Re: High Performance Programming in MS Word by Word
Word
Sat Jul 10 08:06:42 CDT 2004
G'day Nick <nick@heha.net.tw>,
I was purely talking compiled dll vs interpreted host-based scripting.
Whatever language you choose, it makes little difference to the end
result :-)
Steve Hudson - Word Heretic
Want a hyperlinked index? S/W R&D? See WordHeretic.com
steve from wordheretic.com (Email replies require payment)
Nick reckoned:
>Hi,
>
>Thanks for your reply first.
>
>I think formating is NOT important for me, so I choose method 1:
>
> >From VBA
> > Save the bloody file as text
> > Use DocStats as a rough guide to your word count.
> > Call your C# to go sicko speeds.
> >
> > From C#
> > Serialize word structures as per MS Word (any non-alpha post alpha is
> > a new word start) into a bloody huge array which you can predetermine
> > using the docstats result as a parm.
> >
> > Keep a 'done' list of serialised words worthy of marking. Re-enter the
> > Word document, obtain Document.Content.Words(offset) and mark
> > accordingly.
>
>1. Why C#, wouldn't VC is much faster?
>
>2. How to call the C# from VBA? Write the C# as a component? Sorry as I
>am new to .NET, for example, for VC, should I use ATL instead?
>
>
>Regards,
>Nick
>
>
>Word Heretic wrote:
>
>> G'day Nick <nick@heha.net.tw>,
>>
>> <chuckles> You too huh. It's an interesting area. There are two main
>> methods for you to consider here.
>>
>> Method 1 - Formatting is NOT important to your parse.
>>
>> From VBA
>> Save the bloody file as text
>> Use DocStats as a rough guide to your word count.

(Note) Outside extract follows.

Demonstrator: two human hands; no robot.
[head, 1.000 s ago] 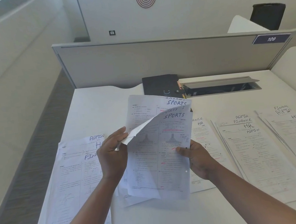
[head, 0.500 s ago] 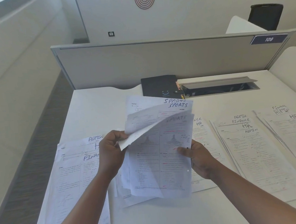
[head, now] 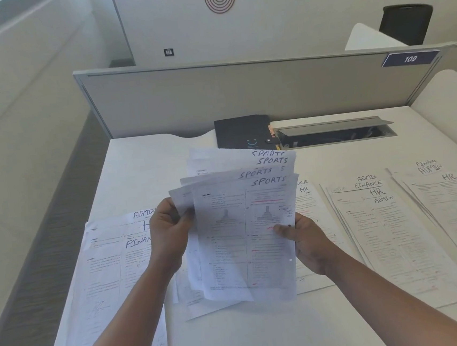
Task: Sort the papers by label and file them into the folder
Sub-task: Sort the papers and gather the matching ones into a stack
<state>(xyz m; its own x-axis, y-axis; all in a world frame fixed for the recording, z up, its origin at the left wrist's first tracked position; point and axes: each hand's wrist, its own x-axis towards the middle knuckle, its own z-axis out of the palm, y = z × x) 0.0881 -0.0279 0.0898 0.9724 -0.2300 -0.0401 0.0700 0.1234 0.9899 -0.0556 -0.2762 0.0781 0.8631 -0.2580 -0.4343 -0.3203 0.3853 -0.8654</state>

>> Call your C# to go sicko speeds.
>>
>> From C#
>> Serialize word structures as per MS Word (any non-alpha post alpha is
>> a new word start) into a bloody huge array which you can predetermine
>> using the docstats result as a parm.
>>
>> Keep a 'done' list of serialised words worthy of marking. Re-enter the
>> Word document, obtain Document.Content.Words(offset) and mark
>> accordingly.
>>
>>
>>
>> Method 2 - Formatting is important
>>
>> For extreme speed, I would probably use a variant of Method 1 that
>> uses a HTML output to parse.
>>
>> OTHERWISE
>>
>> Any C would be only using Word calls anyway - as who wants to rebuild
>> an RTF processor - YUCK! Avoid it, stick with VBA, as you won't be
>> needing interface wrappers for all your calls it is probable it will
>> actually run a bit faster for you from VBA.
>>
>> First up, all the collections are dynamic, so you really want to avoid
>> doing things like .Para(k) as when k gets to 100, Word has to quickly
>> serialise the first 100 paras in the defined range to get your answer.
>>
>> If you move your range start ahead a para at a time and use para 1 its
>> much quicker and automatically delivers doc end when myRange.start is
>> at myRange.end.
>>
>> You will need to know about Range objects, and then start looking at
>> .Paragraphs.Range.Words(n).Text.
>>
>> There's obviously some tricks to getting this running really quick in
>> VBA, I outline numerous performance enhancements in my Word VBA for
>> Beginner's book from my website for a small fee.
>>
>>
>> Steve Hudson - Word Heretic
>> Want a hyperlinked index? S/W R&D? See WordHeretic.com
>>
>> steve from wordheretic.com (Email replies require payment)
>>
>>
>> Nick reckoned:
>>
>>
>>>Hello,
>>>
>>>I am new to MS Word programming, currently, I am planning to do a
>>>project in which aims to
>>>
>>>1. Read every words in a word document and parse it and analyze it using
>>>multiple data mining algorithms (they are very CPU intensive algorithm!)
>>>
>>>2. Bold and highlight the analyzed words in the same document
>>>
>>>I have really no idea where to start with, the main concern is to choose
>>>an efficient method to implement the system.
>>>
>>>After some searching in google, there are some suggestions:
>>>
>>>1. Pure VBA implementation
>>>2. C++/COM + VBA
>>>
>>>Some people said C++/COM + VBA is even slower than pure VBA
>>>implementation. Is it true? I would like to hear more suggestions on
>>>high performance programming in Win Word.
>>>
>>>Thanks
>>>
>>>Nick
>>
>>